* [Dataset extract]
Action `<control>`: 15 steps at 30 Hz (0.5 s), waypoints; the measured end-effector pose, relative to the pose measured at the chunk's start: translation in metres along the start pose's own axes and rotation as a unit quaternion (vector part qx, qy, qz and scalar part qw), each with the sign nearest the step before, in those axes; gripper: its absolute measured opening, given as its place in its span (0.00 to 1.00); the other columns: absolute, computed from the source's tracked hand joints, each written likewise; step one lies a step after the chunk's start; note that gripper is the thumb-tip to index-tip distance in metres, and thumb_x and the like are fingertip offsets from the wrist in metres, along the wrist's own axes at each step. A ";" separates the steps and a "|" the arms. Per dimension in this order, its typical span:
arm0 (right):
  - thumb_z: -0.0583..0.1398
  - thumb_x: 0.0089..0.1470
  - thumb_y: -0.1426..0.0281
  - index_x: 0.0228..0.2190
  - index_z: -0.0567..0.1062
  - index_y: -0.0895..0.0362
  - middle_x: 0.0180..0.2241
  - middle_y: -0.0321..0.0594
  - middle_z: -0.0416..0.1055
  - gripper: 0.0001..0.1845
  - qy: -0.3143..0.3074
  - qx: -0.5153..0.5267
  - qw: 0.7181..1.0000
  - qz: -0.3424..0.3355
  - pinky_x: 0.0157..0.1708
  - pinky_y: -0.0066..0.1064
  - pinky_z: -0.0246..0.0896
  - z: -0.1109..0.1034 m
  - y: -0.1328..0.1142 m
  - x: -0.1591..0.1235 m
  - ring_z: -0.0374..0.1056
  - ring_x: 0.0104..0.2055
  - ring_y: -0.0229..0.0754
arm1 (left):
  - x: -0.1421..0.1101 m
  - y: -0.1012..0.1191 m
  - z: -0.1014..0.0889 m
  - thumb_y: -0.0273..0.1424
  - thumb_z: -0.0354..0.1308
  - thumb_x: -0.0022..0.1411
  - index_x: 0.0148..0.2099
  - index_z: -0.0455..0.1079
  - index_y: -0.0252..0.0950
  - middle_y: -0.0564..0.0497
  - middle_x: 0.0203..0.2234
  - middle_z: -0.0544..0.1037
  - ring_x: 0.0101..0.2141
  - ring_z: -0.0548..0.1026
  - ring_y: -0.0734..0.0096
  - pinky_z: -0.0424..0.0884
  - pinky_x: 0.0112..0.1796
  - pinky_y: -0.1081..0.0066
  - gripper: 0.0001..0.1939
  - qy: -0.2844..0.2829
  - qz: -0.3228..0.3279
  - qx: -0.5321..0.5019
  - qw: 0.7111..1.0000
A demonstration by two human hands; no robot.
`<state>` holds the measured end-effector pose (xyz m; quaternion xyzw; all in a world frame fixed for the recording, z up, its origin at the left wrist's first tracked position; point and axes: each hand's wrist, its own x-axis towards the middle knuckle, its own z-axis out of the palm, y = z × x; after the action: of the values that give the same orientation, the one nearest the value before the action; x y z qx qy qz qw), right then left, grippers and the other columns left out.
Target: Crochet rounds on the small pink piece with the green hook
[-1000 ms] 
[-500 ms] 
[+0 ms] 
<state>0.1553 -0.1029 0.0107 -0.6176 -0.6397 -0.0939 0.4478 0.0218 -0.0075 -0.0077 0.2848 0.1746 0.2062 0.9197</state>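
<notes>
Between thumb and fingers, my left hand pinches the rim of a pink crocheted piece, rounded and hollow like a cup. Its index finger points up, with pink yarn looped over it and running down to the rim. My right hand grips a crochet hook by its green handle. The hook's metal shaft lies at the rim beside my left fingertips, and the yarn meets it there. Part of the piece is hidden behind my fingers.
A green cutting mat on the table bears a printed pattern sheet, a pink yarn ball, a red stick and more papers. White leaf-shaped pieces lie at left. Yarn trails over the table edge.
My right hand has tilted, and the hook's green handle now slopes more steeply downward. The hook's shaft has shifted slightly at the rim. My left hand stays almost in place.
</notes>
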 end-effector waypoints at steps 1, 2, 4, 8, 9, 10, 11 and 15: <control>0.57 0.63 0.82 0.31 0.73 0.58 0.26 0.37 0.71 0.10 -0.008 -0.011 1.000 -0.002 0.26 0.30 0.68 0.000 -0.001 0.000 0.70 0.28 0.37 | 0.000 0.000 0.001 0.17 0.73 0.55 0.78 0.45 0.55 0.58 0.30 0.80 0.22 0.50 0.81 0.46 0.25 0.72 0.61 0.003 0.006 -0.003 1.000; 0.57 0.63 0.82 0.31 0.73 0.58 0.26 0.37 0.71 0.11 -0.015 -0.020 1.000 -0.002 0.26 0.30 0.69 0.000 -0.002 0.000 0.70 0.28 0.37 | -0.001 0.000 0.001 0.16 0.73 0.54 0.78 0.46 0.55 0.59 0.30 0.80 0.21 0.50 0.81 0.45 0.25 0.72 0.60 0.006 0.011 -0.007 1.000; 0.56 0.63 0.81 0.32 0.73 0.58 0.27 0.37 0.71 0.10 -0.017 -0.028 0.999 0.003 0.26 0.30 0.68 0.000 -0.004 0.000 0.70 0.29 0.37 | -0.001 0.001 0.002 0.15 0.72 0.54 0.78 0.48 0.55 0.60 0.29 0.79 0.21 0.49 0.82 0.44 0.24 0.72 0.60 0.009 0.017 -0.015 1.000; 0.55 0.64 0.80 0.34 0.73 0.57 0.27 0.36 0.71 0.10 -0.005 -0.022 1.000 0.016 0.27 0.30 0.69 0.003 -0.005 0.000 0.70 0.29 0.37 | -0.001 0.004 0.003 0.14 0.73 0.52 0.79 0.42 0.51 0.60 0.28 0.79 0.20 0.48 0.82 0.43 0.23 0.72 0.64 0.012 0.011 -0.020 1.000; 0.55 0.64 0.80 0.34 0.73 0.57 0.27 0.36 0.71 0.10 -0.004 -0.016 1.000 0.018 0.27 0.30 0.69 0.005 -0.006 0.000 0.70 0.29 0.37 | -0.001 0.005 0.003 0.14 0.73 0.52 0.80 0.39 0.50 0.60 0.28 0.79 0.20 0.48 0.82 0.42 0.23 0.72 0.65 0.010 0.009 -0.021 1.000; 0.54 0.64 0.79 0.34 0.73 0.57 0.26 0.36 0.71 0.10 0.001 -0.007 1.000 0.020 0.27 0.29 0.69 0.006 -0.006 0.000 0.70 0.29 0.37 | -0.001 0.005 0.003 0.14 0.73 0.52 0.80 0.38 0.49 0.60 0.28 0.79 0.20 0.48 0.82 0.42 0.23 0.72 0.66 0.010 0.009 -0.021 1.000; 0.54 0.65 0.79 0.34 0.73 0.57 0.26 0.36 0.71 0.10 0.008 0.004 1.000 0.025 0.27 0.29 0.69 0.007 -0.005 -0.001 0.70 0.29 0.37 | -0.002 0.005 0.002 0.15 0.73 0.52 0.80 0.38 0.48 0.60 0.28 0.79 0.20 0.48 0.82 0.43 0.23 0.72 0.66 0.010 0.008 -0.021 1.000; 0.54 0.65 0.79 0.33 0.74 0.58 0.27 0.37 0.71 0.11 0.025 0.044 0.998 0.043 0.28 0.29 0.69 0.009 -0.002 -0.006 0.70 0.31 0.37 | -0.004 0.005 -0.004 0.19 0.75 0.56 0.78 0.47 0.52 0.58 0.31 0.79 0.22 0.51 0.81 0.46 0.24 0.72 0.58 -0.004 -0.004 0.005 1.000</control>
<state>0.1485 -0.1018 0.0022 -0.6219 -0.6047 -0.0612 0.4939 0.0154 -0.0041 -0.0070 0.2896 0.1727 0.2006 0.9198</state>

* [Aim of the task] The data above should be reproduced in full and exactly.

* [Exercise response]
Action `<control>`: 15 steps at 30 Hz (0.5 s), waypoints; the measured end-effector pose, relative to the pose measured at the chunk's start: translation in metres along the start pose's own axes and rotation as a unit quaternion (vector part qx, qy, qz and scalar part qw), each with the sign nearest the step before, in those axes; gripper: its absolute measured opening, given as its place in its span (0.00 to 1.00); the other columns: absolute, computed from the source's tracked hand joints, each written likewise; step one lies a step after the chunk's start; note that gripper is the thumb-tip to index-tip distance in metres, and thumb_x and the like are fingertip offsets from the wrist in metres, along the wrist's own axes at each step. A ";" separates the steps and a "|" the arms. Per dimension in this order, its typical span:
arm0 (right):
  - thumb_z: -0.0583..0.1398
  - thumb_x: 0.0089..0.1470
  - thumb_y: -0.1426..0.0281
  - index_x: 0.0228..0.2190
  - index_z: -0.0567..0.1062
  - index_y: -0.0895..0.0362
  - middle_x: 0.0180..0.2241
  - middle_y: -0.0321..0.0594
  - middle_z: -0.0416..0.1055
  - gripper: 0.0001..0.1845
  - qy: -0.3143..0.3074
  - qx: -0.5153..0.5267
  - qw: 0.7181..1.0000
  - qz: -0.3424..0.3355
  - pinky_x: 0.0157..0.1708
  - pinky_y: -0.0066..0.1064
  - pinky_z: -0.0246..0.0896
  - z: -0.1109..0.1034 m
  - y: -0.1328..0.1142 m
  - x: -0.1591..0.1235 m
  - ring_z: -0.0374..0.1056
  - ring_x: 0.0104..0.2055
  - ring_y: -0.0229..0.0754
arm1 (left):
  - x: -0.1421..0.1101 m
  - y: -0.1012..0.1191 m
  - z: -0.1014..0.0889 m
  - thumb_y: -0.0273..0.1424
  - thumb_z: -0.0354..0.1308
  - thumb_x: -0.0022..0.1411
  - index_x: 0.0148..0.2099
  - index_z: -0.0455..0.1079
  - index_y: -0.0252..0.0950
  - middle_y: -0.0564..0.0497
  - middle_x: 0.0203..0.2234
  - middle_z: -0.0544..0.1037
  - ring_x: 0.0101..0.2141
  - ring_z: -0.0548..0.1026
  - ring_y: -0.0734..0.0096
  - pinky_z: -0.0424..0.0884
  - pinky_x: 0.0112..0.1796
  - pinky_y: -0.1081..0.0066
  - gripper: 0.0001..0.1939
  - qy: -0.2844..0.2829
  - qz: -0.3228..0.3279
  - qx: -0.5321..0.5019
  - qw: 0.7111..1.0000
A demonstration by two human hands; no robot.
`<state>` holds the measured end-effector pose (xyz m; quaternion xyzw; all in a world frame fixed for the recording, z up, its origin at the left wrist's first tracked position; point and axes: each hand's wrist, its own x-axis towards the middle knuckle, its own z-axis out of the palm, y = z × x; after the action: of the values that give the same orientation, the one nearest the value before the action; x y z qx qy qz qw), right then left, grippers and the other columns left out.
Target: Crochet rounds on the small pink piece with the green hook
[-1000 ms] 
[-500 ms] 
[+0 ms] 
<state>0.1553 -0.1029 0.0107 -0.6176 -0.6397 -0.0939 0.4478 0.0218 -0.0075 -0.0077 0.2848 0.1746 0.2062 0.9197</state>
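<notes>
Between thumb and fingers, my left hand pinches the rim of a pink crocheted piece, rounded and hollow like a cup. Its index finger points up, with pink yarn looped over it and running down to the rim. My right hand grips a crochet hook by its green handle. The hook's metal shaft lies at the rim beside my left fingertips, and the yarn meets it there. Part of the piece is hidden behind my fingers.
A green cutting mat on the table bears a printed pattern sheet, a pink yarn ball, a red stick and more papers. White leaf-shaped pieces lie at left. Yarn trails over the table edge.
My right hand has tilted, and the hook's green handle now slopes more steeply downward. The hook's shaft has shifted slightly at the rim. My left hand stays almost in place.
</notes>
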 end-effector waypoints at steps 1, 2, 4, 8, 9, 10, 11 and 15: <control>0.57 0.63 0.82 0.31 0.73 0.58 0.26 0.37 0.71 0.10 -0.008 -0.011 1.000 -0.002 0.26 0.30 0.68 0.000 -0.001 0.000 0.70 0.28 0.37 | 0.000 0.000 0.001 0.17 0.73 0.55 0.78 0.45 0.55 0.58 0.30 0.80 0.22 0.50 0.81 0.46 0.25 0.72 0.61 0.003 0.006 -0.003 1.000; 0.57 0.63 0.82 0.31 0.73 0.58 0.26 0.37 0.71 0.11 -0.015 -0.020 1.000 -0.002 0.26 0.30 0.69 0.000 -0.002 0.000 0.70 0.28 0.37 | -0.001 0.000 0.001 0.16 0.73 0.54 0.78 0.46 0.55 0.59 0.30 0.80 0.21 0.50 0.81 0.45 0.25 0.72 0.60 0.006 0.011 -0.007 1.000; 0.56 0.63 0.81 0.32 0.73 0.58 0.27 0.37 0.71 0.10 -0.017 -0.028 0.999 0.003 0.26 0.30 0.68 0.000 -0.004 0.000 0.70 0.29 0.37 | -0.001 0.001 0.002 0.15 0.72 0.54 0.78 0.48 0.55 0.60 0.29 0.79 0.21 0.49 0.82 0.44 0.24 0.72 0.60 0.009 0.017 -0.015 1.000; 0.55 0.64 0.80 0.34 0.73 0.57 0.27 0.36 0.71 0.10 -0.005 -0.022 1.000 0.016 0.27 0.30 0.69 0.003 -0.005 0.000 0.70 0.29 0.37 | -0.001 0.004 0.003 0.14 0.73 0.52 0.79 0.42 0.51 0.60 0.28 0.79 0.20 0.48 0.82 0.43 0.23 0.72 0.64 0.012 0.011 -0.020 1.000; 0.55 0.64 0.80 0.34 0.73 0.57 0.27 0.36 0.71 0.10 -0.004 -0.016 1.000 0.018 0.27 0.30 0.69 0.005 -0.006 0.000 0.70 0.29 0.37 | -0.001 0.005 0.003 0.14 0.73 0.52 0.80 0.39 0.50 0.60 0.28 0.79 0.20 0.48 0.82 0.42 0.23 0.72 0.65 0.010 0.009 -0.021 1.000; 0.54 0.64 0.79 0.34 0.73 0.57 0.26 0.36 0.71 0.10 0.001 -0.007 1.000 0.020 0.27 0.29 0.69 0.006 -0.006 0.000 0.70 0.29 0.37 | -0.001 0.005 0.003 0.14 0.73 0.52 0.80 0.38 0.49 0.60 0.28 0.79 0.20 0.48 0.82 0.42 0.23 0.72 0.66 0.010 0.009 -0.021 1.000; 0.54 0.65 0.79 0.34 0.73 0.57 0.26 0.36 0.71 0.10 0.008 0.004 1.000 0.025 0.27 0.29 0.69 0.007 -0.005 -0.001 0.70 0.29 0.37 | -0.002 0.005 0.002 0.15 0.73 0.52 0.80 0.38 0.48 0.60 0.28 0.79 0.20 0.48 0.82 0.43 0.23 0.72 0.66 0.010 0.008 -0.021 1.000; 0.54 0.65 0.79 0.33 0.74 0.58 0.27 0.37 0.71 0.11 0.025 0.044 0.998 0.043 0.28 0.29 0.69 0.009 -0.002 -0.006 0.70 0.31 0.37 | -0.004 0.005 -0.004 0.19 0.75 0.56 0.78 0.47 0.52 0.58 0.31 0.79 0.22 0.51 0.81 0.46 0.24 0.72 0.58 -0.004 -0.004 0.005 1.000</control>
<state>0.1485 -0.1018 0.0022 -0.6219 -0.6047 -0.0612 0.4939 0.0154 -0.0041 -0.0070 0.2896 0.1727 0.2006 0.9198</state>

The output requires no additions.